The author says of Rev. Moon: “…understanding that liberalism is not always wrong and conservatism not always right was and is an important realization to address today’s problems of democratic societies. He understood that after the fall of communism, the greed of capitalists would remain as an unchallenged threat which needed to be addressed…”
Greed, a threat that precedes communism and isn’t limited to capitalists, needs to be addressed. Liberals and conservatives, communists and capitalists, can be motivated by greed. War is a manifestation of greed and domination. The resistance to being dominated by some other party, motivated by greed can also lead to war. It is unclear how the misinterpretation of Constantine’s vision — the cross in the sky, the melding of the sign of the cross and the notion of a just war — are supposed to come together in this article. The spread of a fledgling religion like Christianity came on the coattails of conquest and, as a means of pacification. History seems to have a logical progression, greed that begets domination that leads to war — both just and unjust, which is followed by a period of pacification. Actually, this is the disturbing cycle of greed, war and misery that Rev. Moon is trying to address.
Of course you are right; greed is a general characteristic of humans, both good and bad.

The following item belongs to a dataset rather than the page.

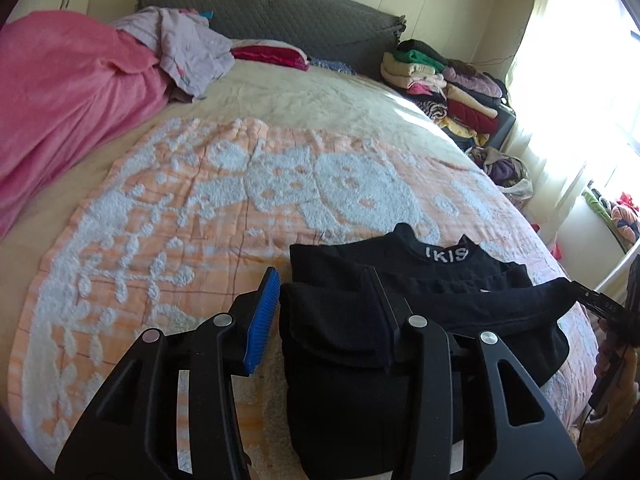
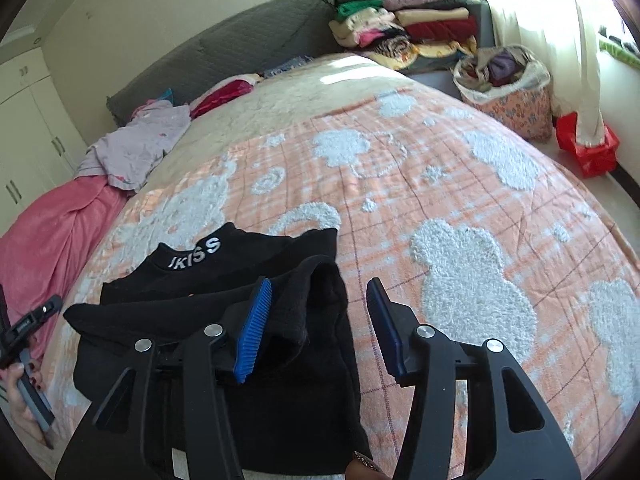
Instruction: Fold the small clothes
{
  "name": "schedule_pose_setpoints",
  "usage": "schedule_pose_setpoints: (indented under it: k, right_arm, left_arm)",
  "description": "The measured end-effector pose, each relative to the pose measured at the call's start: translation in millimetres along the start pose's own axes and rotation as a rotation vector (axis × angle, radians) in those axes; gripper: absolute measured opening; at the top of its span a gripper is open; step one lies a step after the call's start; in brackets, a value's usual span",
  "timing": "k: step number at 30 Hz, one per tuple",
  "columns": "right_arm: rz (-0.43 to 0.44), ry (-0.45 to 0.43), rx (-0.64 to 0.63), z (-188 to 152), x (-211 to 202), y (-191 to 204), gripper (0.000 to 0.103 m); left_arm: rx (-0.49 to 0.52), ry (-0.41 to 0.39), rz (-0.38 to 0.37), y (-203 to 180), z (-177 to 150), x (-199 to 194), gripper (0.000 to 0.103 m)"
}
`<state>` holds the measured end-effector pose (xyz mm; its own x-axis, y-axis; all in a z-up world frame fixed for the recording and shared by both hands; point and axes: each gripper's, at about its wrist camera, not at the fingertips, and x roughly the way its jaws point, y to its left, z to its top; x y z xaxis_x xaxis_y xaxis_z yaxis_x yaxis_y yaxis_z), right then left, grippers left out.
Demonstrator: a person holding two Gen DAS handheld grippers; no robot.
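A black top with white letters on its collar lies folded on the orange and white bedspread. My left gripper is open over its near left part. A thick fold of the black cloth sits between the fingers, and the blue pad stands just clear of it. In the right wrist view the same top lies at lower left. My right gripper is open at the top's right edge, with a rolled fold beside its left pad and bare bedspread before the right pad.
A pink blanket and a lilac garment lie at the far left of the bed. Stacks of folded clothes sit by the grey headboard. A bag of clothes and a red object stand on the floor.
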<state>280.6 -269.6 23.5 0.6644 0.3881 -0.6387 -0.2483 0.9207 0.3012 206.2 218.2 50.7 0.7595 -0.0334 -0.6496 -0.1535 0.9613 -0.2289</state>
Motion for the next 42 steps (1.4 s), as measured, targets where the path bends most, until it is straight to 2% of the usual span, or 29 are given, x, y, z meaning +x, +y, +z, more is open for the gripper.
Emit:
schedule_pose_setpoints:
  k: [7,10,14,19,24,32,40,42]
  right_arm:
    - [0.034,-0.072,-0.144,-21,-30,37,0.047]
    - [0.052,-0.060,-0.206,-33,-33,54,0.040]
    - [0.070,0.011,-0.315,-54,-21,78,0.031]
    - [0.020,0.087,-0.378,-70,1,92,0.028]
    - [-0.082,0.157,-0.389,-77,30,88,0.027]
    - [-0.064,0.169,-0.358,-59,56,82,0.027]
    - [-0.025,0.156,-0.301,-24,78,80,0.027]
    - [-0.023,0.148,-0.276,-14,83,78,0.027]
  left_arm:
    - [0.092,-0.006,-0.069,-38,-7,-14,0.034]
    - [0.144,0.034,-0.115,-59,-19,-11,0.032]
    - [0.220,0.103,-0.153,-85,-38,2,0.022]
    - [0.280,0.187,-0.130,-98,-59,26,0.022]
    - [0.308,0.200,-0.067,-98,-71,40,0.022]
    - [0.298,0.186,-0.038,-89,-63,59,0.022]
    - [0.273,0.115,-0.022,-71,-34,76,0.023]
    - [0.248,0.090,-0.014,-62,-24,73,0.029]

Perhaps there is an inherent weakness within democracy to deal with it. At present, the middle class is going down, while the gap between rich and poor is getting wider as a result of the financial crisis of 2008.
I agree with the points made by the author about the warrior mentality influence coming from Viking culture and traditions tracing back to Constantine’s vision of the cross in the sky, since all later conquest by European powers was in the name of Christianity. I also agree based on my understanding of the ethics and logic brought by Christianity derived from enlightened interpretations of the Gospel of Jesus and the philosophy of the Greek classics.

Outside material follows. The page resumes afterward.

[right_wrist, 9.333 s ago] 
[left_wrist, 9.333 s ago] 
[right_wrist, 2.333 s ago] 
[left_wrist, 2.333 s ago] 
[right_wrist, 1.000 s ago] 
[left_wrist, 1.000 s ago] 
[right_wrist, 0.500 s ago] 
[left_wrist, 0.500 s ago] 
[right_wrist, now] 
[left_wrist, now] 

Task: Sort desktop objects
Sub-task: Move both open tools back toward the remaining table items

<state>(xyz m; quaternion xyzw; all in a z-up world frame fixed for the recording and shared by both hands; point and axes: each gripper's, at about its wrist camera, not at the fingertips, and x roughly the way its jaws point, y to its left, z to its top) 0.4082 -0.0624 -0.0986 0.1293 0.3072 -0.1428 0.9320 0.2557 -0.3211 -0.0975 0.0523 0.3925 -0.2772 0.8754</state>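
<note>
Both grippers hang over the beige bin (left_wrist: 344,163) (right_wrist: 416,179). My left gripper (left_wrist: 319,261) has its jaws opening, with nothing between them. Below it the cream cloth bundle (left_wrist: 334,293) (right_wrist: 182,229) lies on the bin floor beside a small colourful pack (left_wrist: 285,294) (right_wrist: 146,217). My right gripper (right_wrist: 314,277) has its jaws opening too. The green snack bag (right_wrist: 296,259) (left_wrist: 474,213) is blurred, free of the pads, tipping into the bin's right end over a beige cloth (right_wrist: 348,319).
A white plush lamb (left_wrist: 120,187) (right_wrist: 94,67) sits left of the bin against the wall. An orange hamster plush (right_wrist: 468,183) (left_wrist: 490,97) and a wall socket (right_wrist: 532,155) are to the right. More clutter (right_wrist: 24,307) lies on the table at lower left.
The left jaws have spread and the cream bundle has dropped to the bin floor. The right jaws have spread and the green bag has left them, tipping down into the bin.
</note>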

We also have to realize the role of men in shaping all the different aspects of world culture believing in a powerful male God. In the case of Western civilization, this would be the cultural and spiritual legacies of Hebraism and Hellenism.

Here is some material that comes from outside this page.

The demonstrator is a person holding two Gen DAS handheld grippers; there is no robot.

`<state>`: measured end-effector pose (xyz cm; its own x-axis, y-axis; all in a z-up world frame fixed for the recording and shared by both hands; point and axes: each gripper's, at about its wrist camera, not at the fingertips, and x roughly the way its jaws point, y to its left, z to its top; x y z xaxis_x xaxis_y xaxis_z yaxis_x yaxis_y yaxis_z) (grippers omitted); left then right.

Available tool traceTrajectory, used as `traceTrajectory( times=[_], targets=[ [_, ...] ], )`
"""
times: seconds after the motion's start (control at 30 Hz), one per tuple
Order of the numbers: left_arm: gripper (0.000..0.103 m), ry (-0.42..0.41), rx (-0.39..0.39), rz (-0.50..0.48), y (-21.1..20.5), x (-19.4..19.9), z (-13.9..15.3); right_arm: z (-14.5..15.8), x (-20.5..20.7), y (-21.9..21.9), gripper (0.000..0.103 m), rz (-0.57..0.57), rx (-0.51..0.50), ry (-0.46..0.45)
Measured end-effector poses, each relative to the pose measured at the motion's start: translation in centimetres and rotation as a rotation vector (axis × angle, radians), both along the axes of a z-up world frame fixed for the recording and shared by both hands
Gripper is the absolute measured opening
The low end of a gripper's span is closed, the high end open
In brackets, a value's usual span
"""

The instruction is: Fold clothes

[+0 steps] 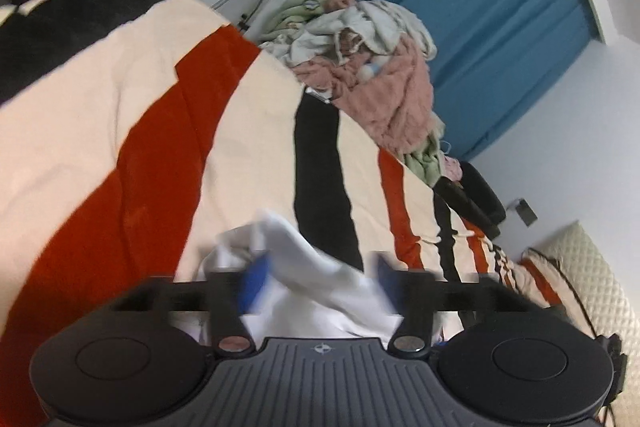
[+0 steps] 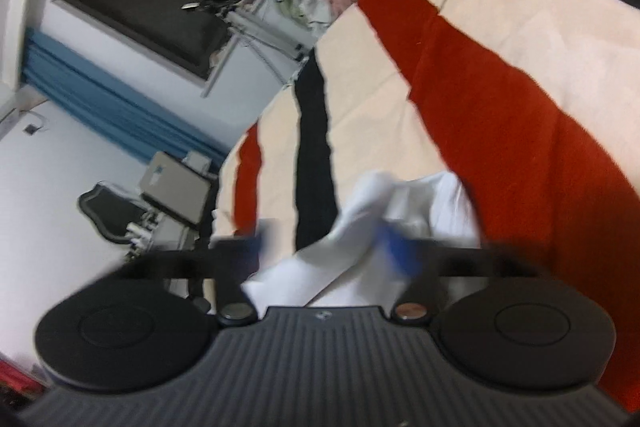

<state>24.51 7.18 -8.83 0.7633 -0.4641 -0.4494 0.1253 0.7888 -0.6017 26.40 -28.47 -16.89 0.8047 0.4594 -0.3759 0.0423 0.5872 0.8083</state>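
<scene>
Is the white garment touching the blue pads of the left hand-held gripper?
Cannot tell. In the left wrist view the white garment lies between the open fingers of the left hand-held gripper, but motion blur hides whether cloth meets either blue pad.

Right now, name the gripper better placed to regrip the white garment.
Probably the right gripper: the white garment bunches up against its blue pad. The left gripper is open around the cloth too, but blur hides any contact.
</scene>
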Motion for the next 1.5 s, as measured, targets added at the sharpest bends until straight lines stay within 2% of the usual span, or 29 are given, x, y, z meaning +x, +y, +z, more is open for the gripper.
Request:
traceTrajectory(
  times=[0.1, 0.2, 0.27, 0.3, 0.37, 0.4, 0.47, 0.53, 0.73, 0.87, 1.07, 1.2, 1.37, 1.47, 1.5],
  targets=[
    [0.086, -0.086, 0.142, -0.028, -1.5, -0.9, 1.1, 1.5, -0.8, 1.0, 0.093, 0.041, -0.072, -0.053],
    [0.087, -0.091, 0.273, -0.04, -3.3, -0.9, 0.8, 2.3, -0.7, 2.6, 0.092, 0.087, -0.214, -0.114],
    [0.087, -0.056, 0.356, -0.043, -4.3, -0.4, -0.3, 1.6, 0.0, 3.9, 0.079, 0.113, -0.339, -0.102],
    [0.087, -0.037, 0.395, -0.043, -4.7, -0.2, -0.8, 1.1, 0.4, 4.5, 0.067, 0.121, -0.408, -0.087],
    [0.087, -0.012, 0.46, -0.053, -5.5, 0.1, -1.8, -0.5, 1.2, 5.7, 0.059, 0.143, -0.521, -0.054],
    [0.087, -0.006, 0.49, -0.059, -5.8, 0.2, -2.2, -1.0, 1.2, 6.0, 0.053, 0.143, -0.546, -0.052],
    [0.087, -0.022, 0.543, -0.06, -6.4, -0.1, -2.4, -1.7, 1.1, 6.6, 0.052, 0.141, -0.594, -0.049],
    [0.087, -0.037, 0.57, -0.056, -6.8, -0.8, -2.2, -0.9, 0.5, 7.0, 0.052, 0.137, -0.624, -0.054],
    [0.087, -0.078, 0.555, -0.089, -6.9, -4.1, -0.1, 2.9, -3.9, 7.6, 0.054, 0.134, -0.64, -0.131],
    [0.087, -0.073, 0.561, -0.1, -6.9, -7.7, 0.6, 4.4, -7.6, 8.1, 0.054, 0.147, -0.703, -0.16],
    [0.087, -0.016, 0.58, -0.092, -6.9, -10.9, -0.3, 1.6, -10.1, 8.7, 0.052, 0.162, -0.726, -0.041],
    [0.086, -0.009, 0.589, -0.077, -6.9, -12.8, 0.0, 0.7, -10.5, 9.2, 0.052, 0.16, -0.755, -0.051],
    [0.087, -0.034, 0.476, -0.08, -5.6, -15.9, 2.4, 0.4, -11.4, 8.9, 0.052, 0.095, -0.705, -0.036],
    [0.088, 0.003, 0.342, -0.087, -4.4, -17.1, 2.7, 0.3, -11.9, 9.3, 0.052, 0.07, -0.705, -0.036],
    [0.089, 0.044, 0.259, -0.098, -3.8, -17.1, 2.3, 0.2, -12.0, 9.4, 0.052, 0.065, -0.711, -0.036]
  ],
)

Yes, all the cultures of conquest until the Reformation and birth of the USA were based on a culture of violence and subjugation by force. The contract between governed and government created in 1776 began to bring back a true spirit of Christianity into the public domain, creating an advanced logic and ethics from the Gospel of Jesus and the philosophy of the classics. This arrangement, in spite of serious mistakes like the policies towards Indians and the institution of slavery, basically worked in shaping the conditions for a modern, more humane world.
For the first time in history, the world had documents, paper and also actions, from a powerful Christian nation, geared towards the creation of a more just world, something that pleased God and created the conditions for the Second Coming. The documents that inspired the building of the USA also served as bases for the building of a democratic world with a strong foundation on the values of freedom, human rights and justice for all. This democratic culture has expanded all over the world including much of Europe, which did not become democratic until after the Second World War. The democratization of the world with all the errors and past mistakes — like support of dictators as long as they were anticommunists — did advance the cause of the American Ideal.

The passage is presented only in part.